12 de dezembro de 2020
A classe operária e demais explorados devem exigir o fim imediato da concorrência capitalista em torno das diversas vacinas. Os laboratórios têm interesse financeiro na utilização de um dos meios mais esperados de contenção da pandemia. Um punhado de países, que os sedia e controla o monopólio do conhecimento científico, desencadeou uma guerra comercial, para impor a vacina à maioria dos países, completamente desprotegidos e incapazes de fazer frente ao avanço do coronavírus com suas próprias forças.
A disputa pela vacina é parte da guerra comercial geral, que se vem agravando, desde a eclosão da crise mundial de 2008. Os Estados Unidos, sob o governo de Donald Trump, decretaram estado de guerra comercial, tendo a China como principal alvo. A superprodução mundial e a tendência à queda da taxa média de lucro dos monopólios vêm opondo um país aos outros, e todos contra todos. As potências encarnam e impulsionam medidas protecionistas e concorrenciais, objetivando se defenderem da crise, que desintegra o capitalismo e agiganta a barbárie social. Como é inevitável a destruição de parte das forças produtivas mundiais, que resulta em quebra econômica, aumento exponencial do desemprego e avanço da miséria, as potências agem no sentido de se livrarem do pior da crise, descarregando-a sobre a imensa maioria dos países, economicamente atrasados e incapazes de responderem à guerra comercial.
O imperialismo norte-americano se aproveitou dos impasses econômicos da China, para, nos anos de 1970, obrigar a burocracia do Partido Comunista a baixar as fronteiras do país à maciça penetração das multinacionais. Abriu-se caminho para o avanço da restauração capitalista, que tomaria conta da ex-União das Repúblicas Socialistas Soviéticas e do Leste Europeu. O amplo movimento de destruição das conquistas socialistas do proletariado, e de triunfo das forças de restauração do capitalismo, se esgotou em pouco mais de três décadas. A China, que se ergueu como potência econômica, com a invasão das multinacionais em sua economia, e com a imersão no mercado mundial, regida por um poderoso capitalismo de Estado, passou de instrumento da política norte-americana à condição de um dos mais potentes rivais. A restauração capitalista, que se acelerou no quadro da retomada da crise mundial do pós-guerra, serviu de amortecedor da contradição entre as forças produtivas e as relações de produção.
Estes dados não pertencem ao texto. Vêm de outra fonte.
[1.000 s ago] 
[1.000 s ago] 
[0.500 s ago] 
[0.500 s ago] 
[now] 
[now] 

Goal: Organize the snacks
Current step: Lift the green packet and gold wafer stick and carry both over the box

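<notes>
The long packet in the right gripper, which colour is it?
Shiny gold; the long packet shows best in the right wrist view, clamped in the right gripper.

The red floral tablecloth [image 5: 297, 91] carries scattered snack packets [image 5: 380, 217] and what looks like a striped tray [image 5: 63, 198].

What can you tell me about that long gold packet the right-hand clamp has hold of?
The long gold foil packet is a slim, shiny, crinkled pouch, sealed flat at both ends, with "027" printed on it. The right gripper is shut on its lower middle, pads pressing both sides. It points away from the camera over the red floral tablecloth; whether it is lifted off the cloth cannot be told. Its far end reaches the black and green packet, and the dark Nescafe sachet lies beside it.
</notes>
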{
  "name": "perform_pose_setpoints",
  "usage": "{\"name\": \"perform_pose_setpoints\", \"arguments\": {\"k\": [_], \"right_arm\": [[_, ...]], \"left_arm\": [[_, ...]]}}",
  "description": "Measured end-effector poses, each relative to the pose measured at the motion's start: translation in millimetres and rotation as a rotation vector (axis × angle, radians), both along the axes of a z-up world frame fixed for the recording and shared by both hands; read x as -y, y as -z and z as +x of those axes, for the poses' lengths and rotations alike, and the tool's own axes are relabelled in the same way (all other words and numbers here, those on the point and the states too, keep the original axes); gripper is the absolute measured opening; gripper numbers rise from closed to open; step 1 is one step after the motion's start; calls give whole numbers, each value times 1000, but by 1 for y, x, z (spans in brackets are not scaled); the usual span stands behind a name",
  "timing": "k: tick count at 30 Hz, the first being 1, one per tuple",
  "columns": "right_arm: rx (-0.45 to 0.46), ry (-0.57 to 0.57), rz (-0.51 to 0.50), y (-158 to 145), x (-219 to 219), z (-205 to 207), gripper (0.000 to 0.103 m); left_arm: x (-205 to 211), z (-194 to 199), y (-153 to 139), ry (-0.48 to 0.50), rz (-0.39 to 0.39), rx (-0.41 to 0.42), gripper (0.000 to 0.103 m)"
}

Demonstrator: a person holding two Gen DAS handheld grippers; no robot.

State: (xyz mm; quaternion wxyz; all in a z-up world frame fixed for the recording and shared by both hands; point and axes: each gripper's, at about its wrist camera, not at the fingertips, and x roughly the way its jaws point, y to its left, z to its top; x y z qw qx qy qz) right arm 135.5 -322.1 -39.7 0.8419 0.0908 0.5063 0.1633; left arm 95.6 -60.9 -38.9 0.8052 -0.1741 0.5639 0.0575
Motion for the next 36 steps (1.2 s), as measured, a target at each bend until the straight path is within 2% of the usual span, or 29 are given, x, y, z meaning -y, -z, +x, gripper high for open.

Esgotado, o processo se transformou em seu contrário, potenciando a crise de superprodução e a guerra comercial.
Da China, por ventura, o vírus Covid-19 se espalhou ao mundo. Trump procurou responsabilizá-la, e exigir da Organização Mundial da Saúde (OMS) um posicionamento, alinhado aos Estados Unidos. A potência se valia da pandemia para fortalecer a guerra comercial com a China. O alinhamento se inviabilizou, na medida em que o governo norte-americano assumiu um curso distinto das potências europeias no enfrentamento à pandemia, que seguiram as diretrizes da OMS, baseadas no isolamento social. Sabia-se perfeitamente que, enquanto não houvesse um imunizante, as orientações dos infectologistas eram circunstanciais, limitadas e incapazes de vencer a marcha da contaminação e das mortes. É o que se passou. O isolamento social, como prática científica, esteve a cargo da política ou políticas burguesas. Evidenciou que, antes de tudo, a pandemia se convertia em um problema de classe, embora atingisse indistintamente exploradores e explorados, classe média e classe operária, ricos e pobres. A incidência da doença e mortandade recaiam sobre as massas desprotegidas.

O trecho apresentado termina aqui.